Consensus is that little Ann-Margaret is pregnant. We aren't sure - after all, we never caught Elvis and Ann-Margaret in flagrante delecto. But there was a period where he was obsessively grooming her and following her around the pasture (much to her displeasure) and my mother-in-law commented that Ann-Margaret was looking a little wide. I think she always looks a little wide so I am not convinced. But we should know something in the next few weeks - a dead giveaway will be if her nipples drop.

Assuming Ann-Margaret is pregnant, it raises some serious questions in terms of how to let the goats interact going forward. Marty and I have not exercised any discipline with these goats - they have been free to roam whenever, whereever and with whomever. In fact, every time we've tried to separate Ann-Margaret and Elvis, they have both been devastated.

But once we have babies it all changes. First and foremost, you want to avoid in-breeding . And apparently Elvis can be a serious threat to the kids - to the point where he may try to kill them because he feels threatened.

According to my father-in-law, who successfully raised over a dozen goats, we have several options.

1) After the babies are born, get rid of Elvis and bring in a new billy goat who is unrelated for future breeding. This is apparently a standard course of action for serious breeders. To me, getting rid of Elvis is like breaking up a family. I just can't do it.

2) The other option is to section off the pasture in paddocks and keep Elvis separate from the rest of the herd. He and Ann-Maragret can interact, but we have to keep him away from the babies once they get old enough - especially during mating season. We may be Southerners now, but that don't mean we want them inbred goats.

No matter what, we have to keep Elvis away from the babies in the early days. Apparently, he may either intentionally or unintentionally attack/injure/kill them because he feels threatened - or because he doesn't know what he is doing. I don't know what we'll do there - I can't imagine keeping him locked in the stall.

The thruth is, I hope Ann-Margaret has just put on some holiday poundage (like the rest of us) and is not pregnant because having to choose between Elvis and the babies - well that's just a choice I am not ready to make.

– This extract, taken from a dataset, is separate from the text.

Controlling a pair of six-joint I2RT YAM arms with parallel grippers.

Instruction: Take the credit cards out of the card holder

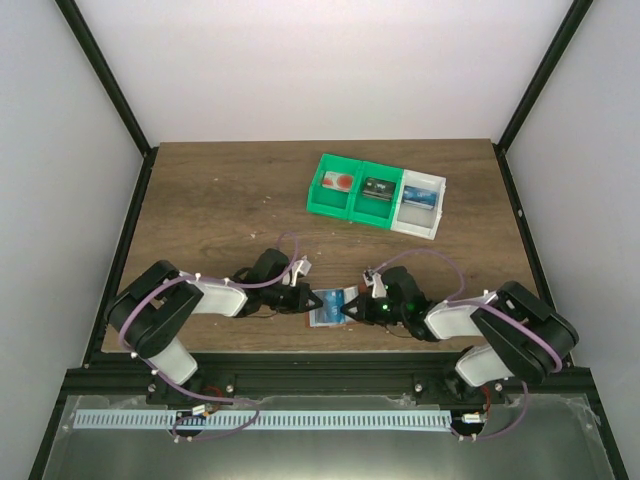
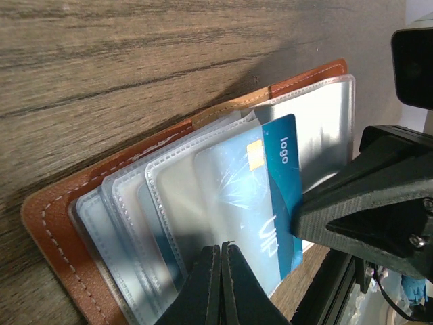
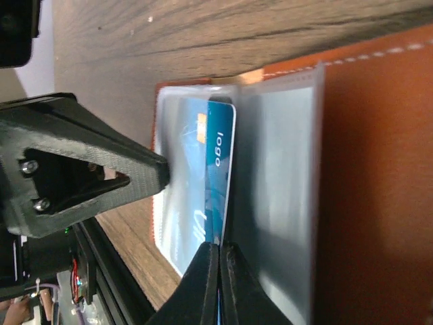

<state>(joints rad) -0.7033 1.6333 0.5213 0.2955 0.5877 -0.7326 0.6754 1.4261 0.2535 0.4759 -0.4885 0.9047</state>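
The card holder (image 1: 330,307) lies open at lower centre of the tabletop (image 1: 220,210), between both arms. My left claw (image 2: 221,247) is closed at the edge of the clear sleeve (image 2: 203,196). My right claw (image 3: 220,247) is closed, seemingly nipping the exposed strip of the blue card (image 3: 220,156), whose long axis runs toward it. The right arm pulls rightward; the near edge is close and the bins (image 1: 375,195) are well apart.

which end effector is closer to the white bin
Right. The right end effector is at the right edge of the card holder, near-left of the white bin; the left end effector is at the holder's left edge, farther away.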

And if that ain't country, I'll kiss your...


mkarp said...

What age can a buck breed?

Believe it or not, a little buck can, and will, breed a female at 2 months of age, this includes his mother and 2 month old sister!

If you plan to use a buckling for breeding, we recommend that you wait until he is at least 7 months old to make sure he is fertile and healthy enough to accomplish his task.

At what age should I remove the buckling from the does?

You should remove bucks from all does at two months of age (unless you want everyone to get pregnant in a totally disorganized manner).

Bite the bullet. Separate them.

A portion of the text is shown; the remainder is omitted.